Among the lines below, keep only those from the one containing "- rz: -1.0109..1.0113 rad" through the one containing "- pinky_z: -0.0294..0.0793", and reproduce them exactly.

*DATA SHOWN*.
BEGIN
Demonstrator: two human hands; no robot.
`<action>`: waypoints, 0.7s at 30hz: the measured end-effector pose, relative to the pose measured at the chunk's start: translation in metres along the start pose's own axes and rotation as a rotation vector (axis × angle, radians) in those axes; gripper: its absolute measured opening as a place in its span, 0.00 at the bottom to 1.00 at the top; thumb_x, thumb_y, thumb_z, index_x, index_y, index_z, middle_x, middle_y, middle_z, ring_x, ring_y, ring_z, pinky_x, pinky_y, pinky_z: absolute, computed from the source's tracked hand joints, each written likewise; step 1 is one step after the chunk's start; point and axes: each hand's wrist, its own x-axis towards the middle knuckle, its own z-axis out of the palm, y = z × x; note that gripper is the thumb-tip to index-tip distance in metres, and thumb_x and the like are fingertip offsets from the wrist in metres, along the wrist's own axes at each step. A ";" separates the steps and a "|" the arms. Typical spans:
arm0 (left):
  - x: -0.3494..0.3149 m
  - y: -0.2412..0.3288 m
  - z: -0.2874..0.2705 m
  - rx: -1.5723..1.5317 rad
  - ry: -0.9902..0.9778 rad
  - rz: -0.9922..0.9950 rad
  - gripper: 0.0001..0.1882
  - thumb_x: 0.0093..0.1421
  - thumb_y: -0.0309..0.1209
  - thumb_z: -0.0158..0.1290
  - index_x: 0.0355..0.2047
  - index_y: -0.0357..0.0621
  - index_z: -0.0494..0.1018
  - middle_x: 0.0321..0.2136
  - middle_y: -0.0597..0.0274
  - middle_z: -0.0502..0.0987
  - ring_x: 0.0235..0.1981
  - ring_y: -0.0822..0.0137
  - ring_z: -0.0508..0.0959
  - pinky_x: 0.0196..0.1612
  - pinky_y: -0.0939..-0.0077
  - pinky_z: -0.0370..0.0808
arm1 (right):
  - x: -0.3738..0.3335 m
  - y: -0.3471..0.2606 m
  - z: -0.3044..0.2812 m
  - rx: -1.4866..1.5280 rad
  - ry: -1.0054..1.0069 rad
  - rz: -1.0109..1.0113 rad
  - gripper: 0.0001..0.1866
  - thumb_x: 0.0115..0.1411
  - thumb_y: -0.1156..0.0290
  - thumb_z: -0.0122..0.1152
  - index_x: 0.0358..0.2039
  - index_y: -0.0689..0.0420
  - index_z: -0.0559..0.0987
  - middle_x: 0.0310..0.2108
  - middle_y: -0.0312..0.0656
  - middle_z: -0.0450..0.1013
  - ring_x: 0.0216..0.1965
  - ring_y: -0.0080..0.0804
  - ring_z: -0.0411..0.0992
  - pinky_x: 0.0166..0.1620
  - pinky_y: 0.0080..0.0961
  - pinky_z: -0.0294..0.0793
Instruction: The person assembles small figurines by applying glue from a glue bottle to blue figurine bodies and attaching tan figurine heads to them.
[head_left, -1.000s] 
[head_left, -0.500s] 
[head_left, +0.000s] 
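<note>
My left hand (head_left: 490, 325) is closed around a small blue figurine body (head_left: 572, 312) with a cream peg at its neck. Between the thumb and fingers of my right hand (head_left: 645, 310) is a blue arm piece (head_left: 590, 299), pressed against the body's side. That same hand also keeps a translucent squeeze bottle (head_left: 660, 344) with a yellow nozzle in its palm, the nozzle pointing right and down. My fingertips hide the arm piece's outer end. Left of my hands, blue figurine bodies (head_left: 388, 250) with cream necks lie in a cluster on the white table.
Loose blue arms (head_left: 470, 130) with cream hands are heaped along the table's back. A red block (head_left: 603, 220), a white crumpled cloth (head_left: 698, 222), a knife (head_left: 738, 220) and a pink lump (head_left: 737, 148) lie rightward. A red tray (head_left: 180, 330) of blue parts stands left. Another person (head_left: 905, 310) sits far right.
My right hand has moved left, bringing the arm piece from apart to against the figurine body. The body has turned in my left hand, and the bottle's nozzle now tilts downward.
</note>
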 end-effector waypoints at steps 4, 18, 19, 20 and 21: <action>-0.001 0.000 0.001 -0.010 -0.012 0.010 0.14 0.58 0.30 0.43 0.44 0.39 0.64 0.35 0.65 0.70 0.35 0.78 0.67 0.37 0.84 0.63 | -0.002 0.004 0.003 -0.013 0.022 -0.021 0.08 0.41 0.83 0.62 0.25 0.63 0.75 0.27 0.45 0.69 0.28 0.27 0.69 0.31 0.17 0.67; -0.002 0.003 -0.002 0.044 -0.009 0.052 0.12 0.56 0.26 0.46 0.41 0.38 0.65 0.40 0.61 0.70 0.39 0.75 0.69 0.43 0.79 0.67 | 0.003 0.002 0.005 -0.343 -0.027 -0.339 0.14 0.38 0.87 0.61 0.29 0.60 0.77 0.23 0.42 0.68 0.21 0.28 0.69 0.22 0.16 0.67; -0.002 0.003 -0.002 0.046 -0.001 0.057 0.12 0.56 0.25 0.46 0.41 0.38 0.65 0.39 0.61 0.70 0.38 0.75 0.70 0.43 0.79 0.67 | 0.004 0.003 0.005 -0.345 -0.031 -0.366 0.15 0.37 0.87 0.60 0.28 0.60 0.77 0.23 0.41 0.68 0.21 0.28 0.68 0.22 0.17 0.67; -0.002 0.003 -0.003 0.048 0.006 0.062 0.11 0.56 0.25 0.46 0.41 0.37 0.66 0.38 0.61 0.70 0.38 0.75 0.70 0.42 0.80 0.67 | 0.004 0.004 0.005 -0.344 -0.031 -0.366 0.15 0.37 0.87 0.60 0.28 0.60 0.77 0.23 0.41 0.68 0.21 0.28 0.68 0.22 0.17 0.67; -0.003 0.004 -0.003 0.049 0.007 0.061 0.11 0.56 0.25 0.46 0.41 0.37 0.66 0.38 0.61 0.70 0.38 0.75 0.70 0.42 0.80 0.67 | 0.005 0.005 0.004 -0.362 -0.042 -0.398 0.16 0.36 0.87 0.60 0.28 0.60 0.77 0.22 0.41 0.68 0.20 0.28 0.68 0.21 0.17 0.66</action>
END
*ANSWER TO THIS PROBLEM*.
  - rz: -1.0109..1.0113 rad
  - gripper: 0.0001..0.1866
  - thumb_x: 0.0115..0.1411
  - thumb_y: -0.1156..0.0290
  - thumb_z: -0.0122..0.1152
  - index_x: 0.0358..0.2039
  - index_y: -0.0689..0.0420
  - index_z: -0.0559..0.0987
  - middle_x: 0.0310..0.2108
  - middle_y: -0.0312..0.0656
  - middle_z: -0.0450..0.1013
  - ring_x: 0.0216..0.1965
  - ring_y: -0.0080..0.0804
  - ring_z: -0.0411..0.0992
  - pinky_x: 0.0166..0.1620
  - pinky_y: 0.0080..0.0961
  - pinky_z: -0.0294..0.0793

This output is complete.